Multidisciplinary researchers get National Science Foundation grant for co-occurring pandemic and hurricane shelter study

Every summer, the risk of hurricanes threatens destruction and poses the need for an evacuation from coastal areas in Florida. During the COVID pandemic, evacuation and emergency planners must also consider how to safely meet the sheltering needs of populations without increasing the number of infections. The most vulnerable are especially at risk. 

In a new three-year National Science Foundation (NSF)-funded project, researchers at the FAMU-FSU College of Engineering and the Florida State University College of Social Work are working together to use scientific methods to better prepare for hurricane evacuations during a public health emergency. 
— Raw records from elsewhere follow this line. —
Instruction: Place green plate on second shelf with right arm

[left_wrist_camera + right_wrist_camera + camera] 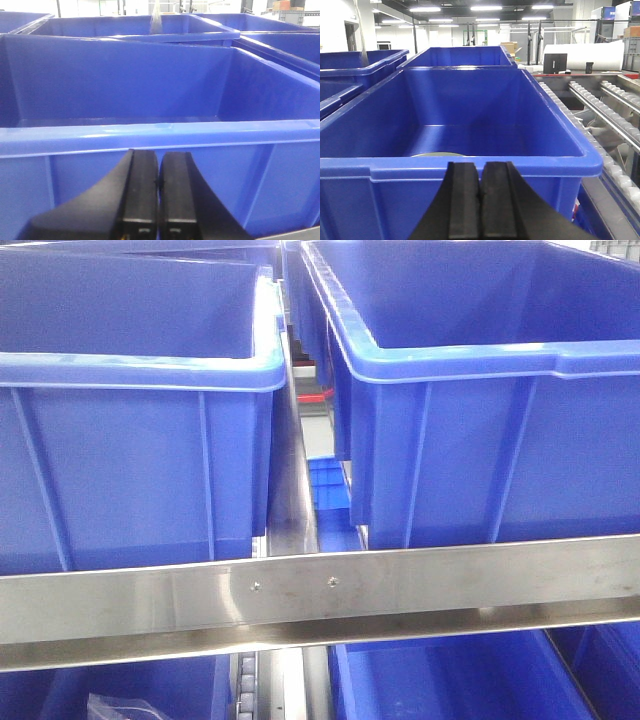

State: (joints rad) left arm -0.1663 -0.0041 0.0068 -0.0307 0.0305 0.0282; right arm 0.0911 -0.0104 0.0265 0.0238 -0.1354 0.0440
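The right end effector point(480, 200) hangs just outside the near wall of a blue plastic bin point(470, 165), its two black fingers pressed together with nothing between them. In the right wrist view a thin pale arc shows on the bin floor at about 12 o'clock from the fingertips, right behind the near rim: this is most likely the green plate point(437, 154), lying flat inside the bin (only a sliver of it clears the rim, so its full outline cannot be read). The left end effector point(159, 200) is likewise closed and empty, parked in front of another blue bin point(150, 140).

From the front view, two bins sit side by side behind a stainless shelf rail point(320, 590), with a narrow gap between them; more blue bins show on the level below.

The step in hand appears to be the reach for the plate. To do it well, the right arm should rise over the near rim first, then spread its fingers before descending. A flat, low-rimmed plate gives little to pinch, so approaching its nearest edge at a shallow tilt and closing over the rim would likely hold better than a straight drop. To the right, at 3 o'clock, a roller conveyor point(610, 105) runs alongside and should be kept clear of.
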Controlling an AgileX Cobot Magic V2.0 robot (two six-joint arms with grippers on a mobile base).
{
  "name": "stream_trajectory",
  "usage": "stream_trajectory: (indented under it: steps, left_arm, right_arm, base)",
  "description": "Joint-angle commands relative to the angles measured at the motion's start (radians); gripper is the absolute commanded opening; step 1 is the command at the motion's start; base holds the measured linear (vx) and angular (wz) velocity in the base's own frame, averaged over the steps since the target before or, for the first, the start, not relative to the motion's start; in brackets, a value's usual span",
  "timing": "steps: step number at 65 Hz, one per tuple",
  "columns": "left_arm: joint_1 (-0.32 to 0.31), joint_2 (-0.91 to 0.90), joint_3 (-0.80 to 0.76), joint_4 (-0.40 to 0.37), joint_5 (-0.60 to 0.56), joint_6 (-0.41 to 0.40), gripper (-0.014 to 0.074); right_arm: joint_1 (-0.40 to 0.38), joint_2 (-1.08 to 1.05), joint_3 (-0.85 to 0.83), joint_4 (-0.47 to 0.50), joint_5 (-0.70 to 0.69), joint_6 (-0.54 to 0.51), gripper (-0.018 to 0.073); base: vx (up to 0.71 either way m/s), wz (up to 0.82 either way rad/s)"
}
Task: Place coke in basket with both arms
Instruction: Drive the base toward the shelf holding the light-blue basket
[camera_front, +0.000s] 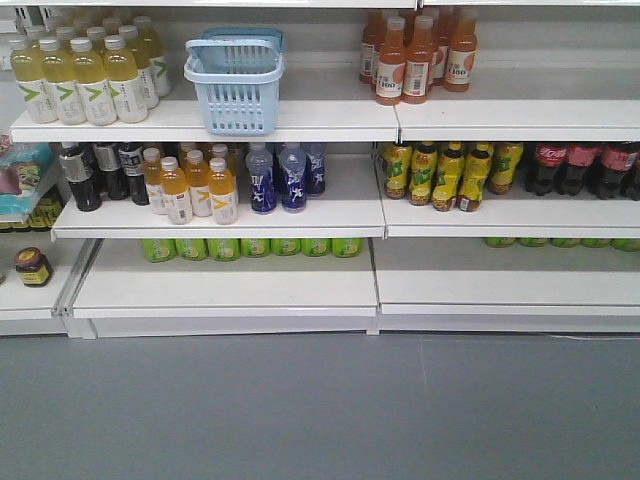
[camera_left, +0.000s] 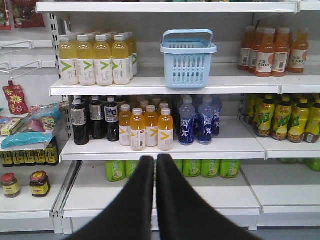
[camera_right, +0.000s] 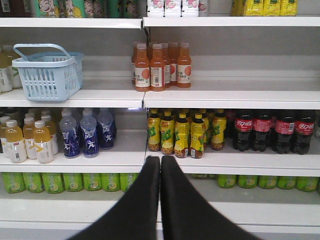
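Left gripper (camera_left: 155, 159) and right gripper (camera_right: 160, 161) are pinched shut, empty. Basket (camera_front: 234, 85) sits left on upper shelf (camera_front: 330, 118). We spot no all-red coke; risk: grabbing dark cola bottles (camera_right: 270, 131) instead.

The basket (camera_front: 233, 90) is standing on the upper shelf (camera_front: 330, 122), with a cluster of capped bottles (camera_front: 85, 80) sitting at its 9 o'clock and juice bottles (camera_front: 415, 60) at its 3 o'clock, well apart. At the basket's 6 o'clock, on the middle shelf (camera_front: 340, 215), drink bottles (camera_front: 195, 188) are standing between the leftmost bottles (camera_front: 100, 172) and the water bottles (camera_front: 285, 178). Toward 3 o'clock, labelled bottles (camera_front: 450, 175) are standing, then cola bottles (camera_front: 585, 165). A back row of bottles (camera_front: 250, 247) is lining the bottom shelf (camera_front: 230, 290). A jar (camera_front: 32, 266) is sitting at its 9 o'clock.
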Motion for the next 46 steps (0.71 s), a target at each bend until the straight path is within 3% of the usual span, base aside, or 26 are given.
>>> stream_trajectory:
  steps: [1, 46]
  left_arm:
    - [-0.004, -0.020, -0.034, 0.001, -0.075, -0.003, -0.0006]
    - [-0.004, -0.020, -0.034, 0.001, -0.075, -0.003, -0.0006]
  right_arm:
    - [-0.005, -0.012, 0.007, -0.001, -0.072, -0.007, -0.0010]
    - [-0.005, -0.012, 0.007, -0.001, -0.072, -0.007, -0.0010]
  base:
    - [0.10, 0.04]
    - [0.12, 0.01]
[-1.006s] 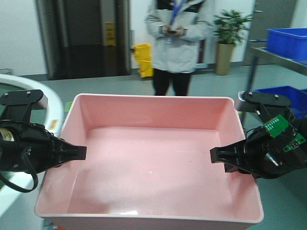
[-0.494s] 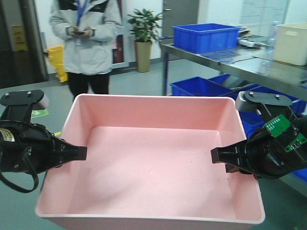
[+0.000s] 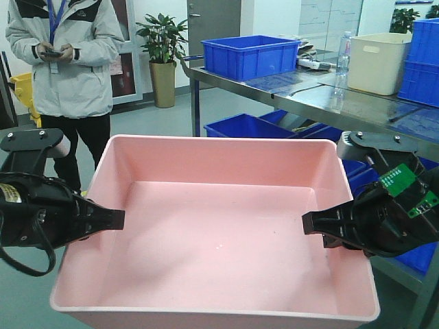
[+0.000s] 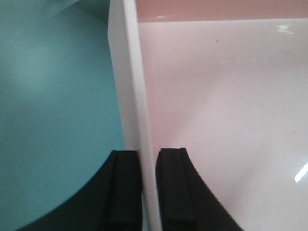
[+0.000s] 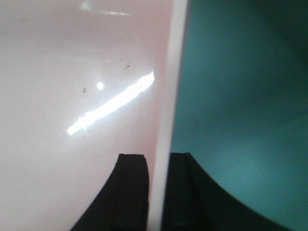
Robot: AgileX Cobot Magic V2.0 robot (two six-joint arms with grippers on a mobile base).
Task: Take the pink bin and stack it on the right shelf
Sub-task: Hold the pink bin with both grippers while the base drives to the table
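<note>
The front view looks forward and down over the pink bin (image 3: 219, 233) from close. The wrist views hug its side rims along the left gripper (image 4: 148, 159) and right gripper (image 5: 158, 161).

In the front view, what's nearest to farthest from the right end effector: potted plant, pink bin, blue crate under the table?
1. pink bin: clamped by the right end effector.
2. blue crate: under the table, behind.
3. potted plant: far back, left.

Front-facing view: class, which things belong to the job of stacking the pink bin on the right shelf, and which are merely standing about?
Job in hand: pink bin; left gripper and right gripper, each shut on a side wall; right shelf.

Standing about: blue crate; cream bin; potted plant; person.
</note>
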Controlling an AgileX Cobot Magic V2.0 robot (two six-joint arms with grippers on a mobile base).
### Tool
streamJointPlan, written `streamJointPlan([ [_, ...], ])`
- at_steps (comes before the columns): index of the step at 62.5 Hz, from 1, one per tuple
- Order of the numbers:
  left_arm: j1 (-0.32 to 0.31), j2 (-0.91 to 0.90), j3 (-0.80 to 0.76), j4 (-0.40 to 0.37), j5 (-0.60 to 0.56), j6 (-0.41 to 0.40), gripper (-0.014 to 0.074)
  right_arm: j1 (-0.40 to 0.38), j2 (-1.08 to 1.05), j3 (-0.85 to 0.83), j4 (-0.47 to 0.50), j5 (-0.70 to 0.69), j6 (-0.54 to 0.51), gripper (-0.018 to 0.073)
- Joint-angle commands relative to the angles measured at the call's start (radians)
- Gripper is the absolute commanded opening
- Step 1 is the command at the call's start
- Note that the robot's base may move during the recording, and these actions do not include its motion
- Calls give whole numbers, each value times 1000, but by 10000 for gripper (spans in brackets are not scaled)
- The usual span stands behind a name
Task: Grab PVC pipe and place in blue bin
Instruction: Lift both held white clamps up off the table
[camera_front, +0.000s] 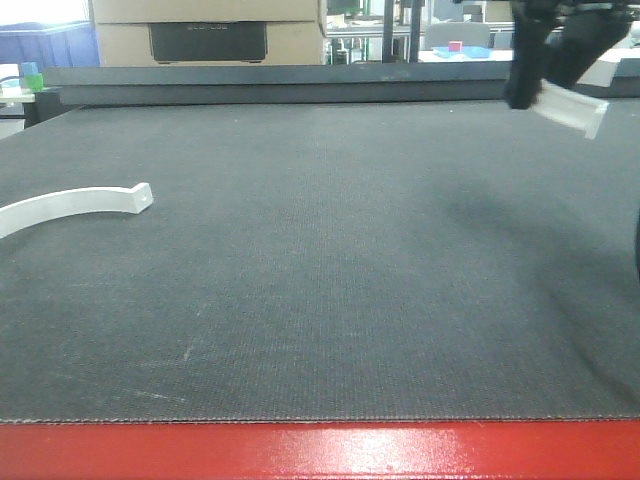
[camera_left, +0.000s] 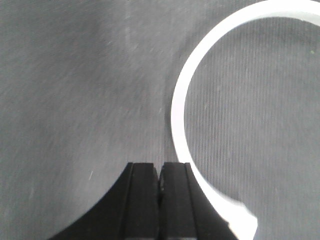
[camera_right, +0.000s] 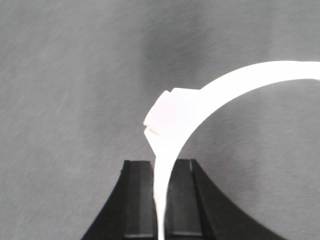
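Observation:
In the front view, one white curved PVC pipe piece (camera_front: 75, 203) lies flat on the dark mat at the far left. My right gripper (camera_front: 525, 95) hangs at the upper right, above the mat, shut on a second white PVC pipe piece (camera_front: 570, 108). In the right wrist view, that curved piece (camera_right: 190, 107) runs down between the shut fingers of the right gripper (camera_right: 160, 165). My left gripper (camera_left: 160, 167) is shut with nothing in it. It hovers over the mat, just left of a curved PVC piece (camera_left: 180, 110). A blue bin (camera_front: 45, 45) stands beyond the table's back left corner.
The dark mat (camera_front: 330, 280) covers the table, with a red front edge (camera_front: 320, 450). A cardboard box (camera_front: 205, 30) stands behind the back edge. Small coloured items (camera_front: 455, 48) sit on a far bench.

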Motion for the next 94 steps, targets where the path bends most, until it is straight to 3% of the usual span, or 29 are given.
streamJointPlan([
  [1,-12,36,-43,-15,2,12,-100,16,-11,-5,-3,6,-11,-169],
  [6,-22,57,-62,-13,-11,12,-36,23,-11,-5,-3,6,-11,-169],
  [14,-41,78,-67,-13,-57,16,162,25,-11,-5,-3,-2,-11,-169],
  [19,-52,90,-67,-9,-77,24,240,25,-11,-5,-3,-2,-11,-169],
  [37,-53,159,-67,6,-86,26,262,25,-11,-5,-3,-8,-11,-169],
  [79,-53,208,-65,0,-58,26,156,25,-11,-5,-3,-27,-11,-169],
  [85,-53,208,-65,0,-54,26,58,25,-11,-5,-3,-27,-11,-169],
  [92,-53,208,-65,0,-40,26,-115,25,-11,-5,-3,-27,-11,-169],
  [94,-53,208,-65,0,-38,26,-111,25,-11,-5,-3,-27,-11,-169],
])
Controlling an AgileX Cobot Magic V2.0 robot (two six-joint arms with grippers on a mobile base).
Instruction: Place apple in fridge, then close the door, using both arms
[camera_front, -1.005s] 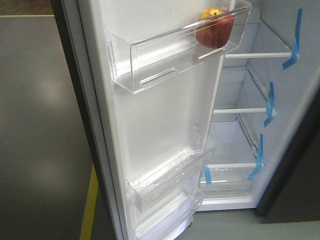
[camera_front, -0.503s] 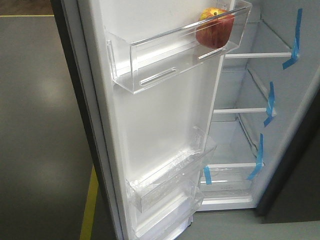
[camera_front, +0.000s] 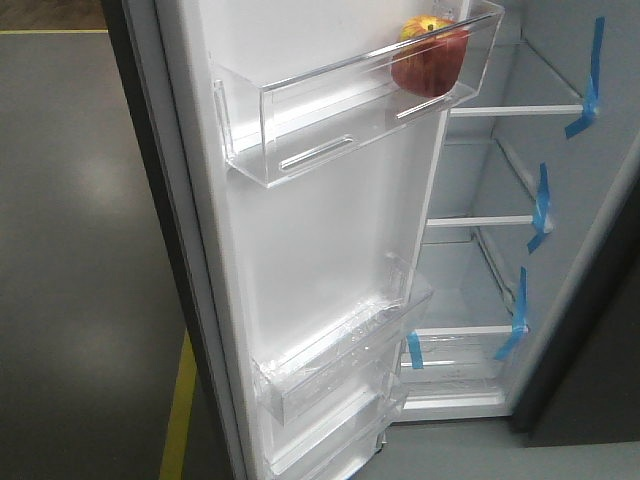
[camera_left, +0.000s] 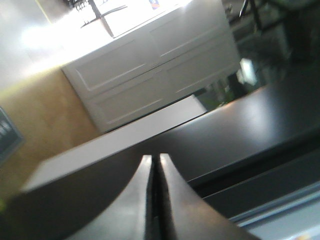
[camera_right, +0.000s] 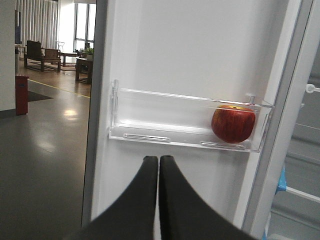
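Observation:
The red apple (camera_front: 431, 55) (camera_right: 233, 123) sits at the right end of the door's top clear bin (camera_front: 330, 120). The door (camera_front: 300, 250) (camera_right: 190, 50) stands open, white lining toward me, with the fridge (camera_front: 520, 230) interior to its right. My right gripper (camera_right: 158, 159) is shut and empty, facing the door lining just below that bin, left of the apple. My left gripper (camera_left: 153, 158) is shut and empty, close against a dark grey fridge surface (camera_left: 240, 130). Neither gripper shows in the front view.
Two lower clear bins (camera_front: 340, 360) hang on the door. Glass shelves with blue tape strips (camera_front: 540, 210) line the fridge. A white cabinet (camera_left: 160, 65) stands beyond the left gripper. Grey floor with a yellow line (camera_front: 178, 410) lies left of the door.

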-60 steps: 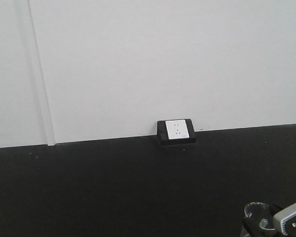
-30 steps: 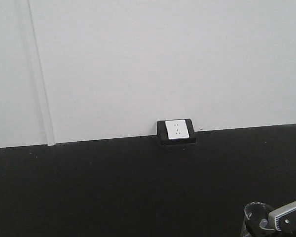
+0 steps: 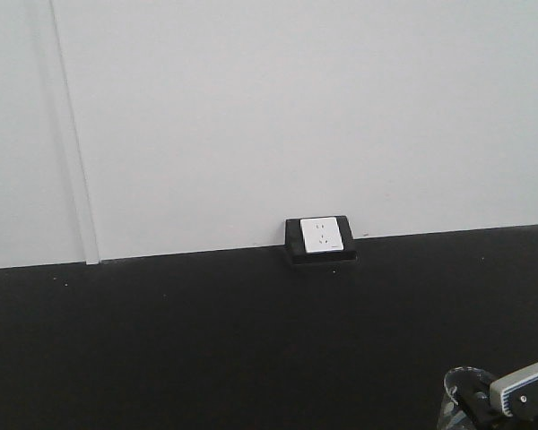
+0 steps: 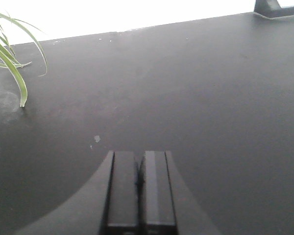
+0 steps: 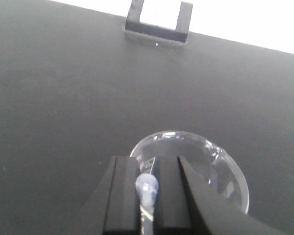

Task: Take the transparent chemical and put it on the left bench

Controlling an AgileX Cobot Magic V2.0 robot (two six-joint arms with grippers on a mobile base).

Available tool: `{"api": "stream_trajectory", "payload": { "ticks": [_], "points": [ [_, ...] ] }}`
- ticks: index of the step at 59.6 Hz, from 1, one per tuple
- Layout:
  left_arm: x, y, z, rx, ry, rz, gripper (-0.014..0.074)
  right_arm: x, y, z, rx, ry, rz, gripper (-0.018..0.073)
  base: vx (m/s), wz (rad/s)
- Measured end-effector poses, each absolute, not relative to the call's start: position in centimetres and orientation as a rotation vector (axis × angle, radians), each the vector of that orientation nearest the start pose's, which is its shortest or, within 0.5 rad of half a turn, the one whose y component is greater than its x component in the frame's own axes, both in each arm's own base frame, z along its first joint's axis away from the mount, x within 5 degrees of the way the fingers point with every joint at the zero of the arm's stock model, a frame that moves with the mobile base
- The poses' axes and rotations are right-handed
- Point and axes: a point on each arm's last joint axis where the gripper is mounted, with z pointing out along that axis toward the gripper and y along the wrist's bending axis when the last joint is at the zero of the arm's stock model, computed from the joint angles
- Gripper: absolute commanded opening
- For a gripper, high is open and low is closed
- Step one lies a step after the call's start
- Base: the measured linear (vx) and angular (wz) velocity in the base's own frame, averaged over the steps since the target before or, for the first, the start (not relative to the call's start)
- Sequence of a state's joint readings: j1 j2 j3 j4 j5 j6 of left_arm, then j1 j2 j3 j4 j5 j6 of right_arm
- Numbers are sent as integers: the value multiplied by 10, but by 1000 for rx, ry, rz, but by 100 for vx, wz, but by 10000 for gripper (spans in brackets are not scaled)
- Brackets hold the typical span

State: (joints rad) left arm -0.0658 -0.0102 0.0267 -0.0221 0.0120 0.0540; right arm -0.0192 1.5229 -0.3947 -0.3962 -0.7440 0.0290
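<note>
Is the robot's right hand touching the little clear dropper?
Touching. The right wrist view shows the fingers pressed against both sides of the dropper.

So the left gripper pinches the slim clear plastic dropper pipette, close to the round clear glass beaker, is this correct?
No, the right gripper pinches the slim clear plastic dropper pipette, close to the round clear glass beaker; the right wrist view shows it. The left gripper is shut on nothing.
</note>
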Motion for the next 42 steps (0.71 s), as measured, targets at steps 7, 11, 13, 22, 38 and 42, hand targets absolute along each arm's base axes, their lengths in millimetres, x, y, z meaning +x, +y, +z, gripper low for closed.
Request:
{"api": "stream_trajectory", "payload": {
  "ticks": [7,11,13,22,38,42],
  "points": [
    [57,-4,204,74,1510,-27,-3,251,19,187,-411,1797,43,24,0,-1],
    [57,-4,204,74,1510,-27,-3,247,19,198,-410,1760,27,-13,0,0],
    [57,-4,204,74,1510,-27,-3,244,18,206,-406,1742,18,-13,0,0],
    [57,-4,204,74,1510,-27,-3,224,17,238,-348,1694,32,-9,0,0],
    [57,-4,204,74,1510,-27,-3,161,17,272,-291,1632,51,-8,0,0],
    [57,-4,204,74,1510,-27,-3,145,17,267,-273,1633,58,-8,0,0]
  ]
}}
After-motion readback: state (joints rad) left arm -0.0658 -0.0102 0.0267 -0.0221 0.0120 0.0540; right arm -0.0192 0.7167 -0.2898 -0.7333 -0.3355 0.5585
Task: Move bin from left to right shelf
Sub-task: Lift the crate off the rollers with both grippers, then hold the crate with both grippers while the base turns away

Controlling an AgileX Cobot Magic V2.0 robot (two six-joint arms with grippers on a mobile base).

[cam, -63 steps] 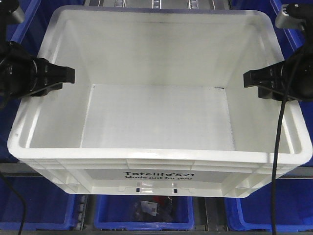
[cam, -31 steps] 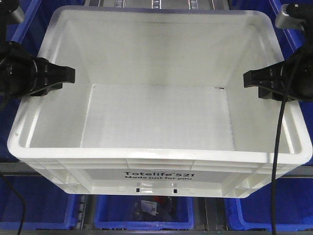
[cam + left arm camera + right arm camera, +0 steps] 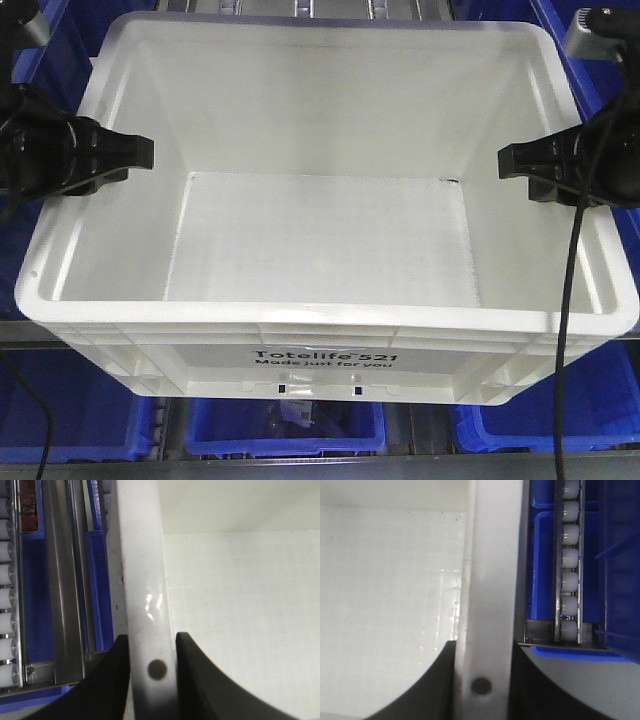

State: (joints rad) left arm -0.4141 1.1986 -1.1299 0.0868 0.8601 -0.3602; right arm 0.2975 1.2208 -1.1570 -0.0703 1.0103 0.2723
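Note:
The white bin point(image 3: 320, 318), printed "Totelife 521", fills the front view and is empty inside. My left gripper point(image 3: 135, 153) straddles its left rim and my right gripper point(image 3: 512, 160) straddles its right rim. From the left wrist, the black fingers of the left gripper point(image 3: 152, 645) press on both sides of the white rim point(image 3: 142, 580). From the right wrist, the right gripper point(image 3: 482, 650) clamps the opposite rim point(image 3: 490, 570) in the same way. Each rim carries a dark round dot between the fingers.
Blue bins point(image 3: 280, 432) sit on the shelf level below the white bin, with more blue at both upper corners. A grey shelf rail point(image 3: 20, 335) runs behind the bin's lower edge. Roller tracks point(image 3: 569, 580) and metal rails point(image 3: 60, 605) flank the bin.
The shelf and blue bins behind have slid up and slightly left in the front view, while the bin and both grippers keep their places in frame. Both grips are unchanged.

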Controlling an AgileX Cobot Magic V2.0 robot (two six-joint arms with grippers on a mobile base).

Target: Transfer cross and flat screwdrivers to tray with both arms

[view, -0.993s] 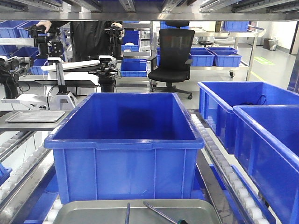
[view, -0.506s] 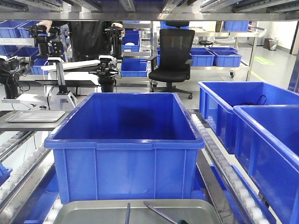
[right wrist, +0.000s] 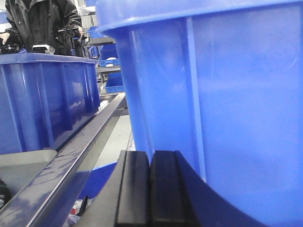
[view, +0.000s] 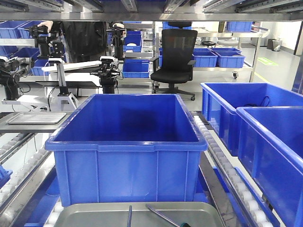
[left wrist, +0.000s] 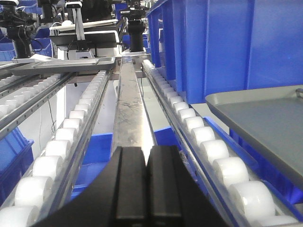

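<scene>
The grey metal tray (view: 90,216) lies at the bottom edge of the front view, just in front of a big blue crate. Two screwdrivers rest in it: one thin dark shaft (view: 129,216) points almost straight away, the other (view: 162,214) lies slanted with its green collar at the frame edge. Neither gripper appears in the front view. My left gripper (left wrist: 146,156) is shut and empty over the roller track, with the tray's rim (left wrist: 222,98) to its right. My right gripper (right wrist: 150,161) is shut and empty beside a blue crate wall, the tray's corner (right wrist: 21,165) to its left.
A deep blue crate (view: 128,142) stands right behind the tray. Two more blue crates (view: 236,106) (view: 279,151) fill the right side. White roller tracks (left wrist: 64,139) run along the left. A second grey tray (view: 35,117) sits far left; a person (view: 90,38) and a chair (view: 175,56) are behind.
</scene>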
Arda Vanli is an associate professor in industrial and manufacturing engineering at the college and the principal investigator for the study. The NSF-Excellence in Research HBCU grant awarded the team $542,167 to study the issue.

“We want to develop effective methods to handle hurricane sheltering operations in the midst of a pandemic,” Vanli said. “Our focus is to produce a data-driven framework that integrates hurricane management with a strong understanding of social vulnerabilities.”

Eren Ozguven, an associate professor in the college’s civil and environmental engineering department is co-principal investigator in the study. Ozguven is also the director of the Resilience Infrastructure and Disaster Response Center. RIDER promotes all-inclusive and equitable disaster resilience for vulnerable populations. 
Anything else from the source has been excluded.